Once you are set up with a Google Scholar Citations profile, you can choose how to maintain your page. Maintenance and updates to profiles are simple and can be automated or mediated. While you can choose to approve all updates to your profile, we would recommend automatic updates and periodic checking for accuracy and completeness. You are in control of privacy settings and can choose to make your profile public and searchable (or not). Google Scholar Citations will display your work in a clean, elegant interface and provides important metrics such as the i10-index, h-index, and total number of citations to a work.
Highlighting your research with Google Scholar Citations
Highlighting your research via Google Scholar Citations is really straightforward and requires little effort. Google Scholar links to your works (it doesn’t store copies) so all scholarly products must be discoverable on some platform. These platforms range from scholarly journals to personal web sites.
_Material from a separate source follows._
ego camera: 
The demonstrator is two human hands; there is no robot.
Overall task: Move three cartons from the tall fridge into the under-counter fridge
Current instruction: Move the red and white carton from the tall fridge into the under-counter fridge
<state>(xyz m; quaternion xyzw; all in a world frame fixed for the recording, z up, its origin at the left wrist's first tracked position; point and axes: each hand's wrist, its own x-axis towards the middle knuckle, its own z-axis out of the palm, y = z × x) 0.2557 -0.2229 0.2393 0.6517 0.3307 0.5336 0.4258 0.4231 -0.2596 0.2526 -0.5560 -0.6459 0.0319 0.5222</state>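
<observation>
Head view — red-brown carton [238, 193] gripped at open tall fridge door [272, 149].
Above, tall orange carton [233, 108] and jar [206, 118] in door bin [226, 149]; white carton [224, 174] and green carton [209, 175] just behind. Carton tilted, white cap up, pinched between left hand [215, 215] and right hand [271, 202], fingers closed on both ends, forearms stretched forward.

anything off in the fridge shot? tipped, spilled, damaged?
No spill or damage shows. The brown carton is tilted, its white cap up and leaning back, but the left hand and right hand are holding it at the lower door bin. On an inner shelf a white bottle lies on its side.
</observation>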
Using Google Scholar in conjunction with Slideshare, publisher websites, academic open-access repositories, ORCiD, academic networking tools, or other storage sites ensures that your scholarly products will be correctly identified.
Now you are convinced that you need a Google Scholar Citations profile, let’s run through how to set it up.
1. Always publish under precisely the same name and use your ORCiD.
2. Make sure your work is discoverable on the web – use the tools we described above.
3. Choose a photo that you want associated with your works.
4. Login to Google, and claim your profile; adding and editing works is easy!
5. Create an alert to learn when your documents are cited.
6. Check your profile routinely for new additions, errors, and missing data.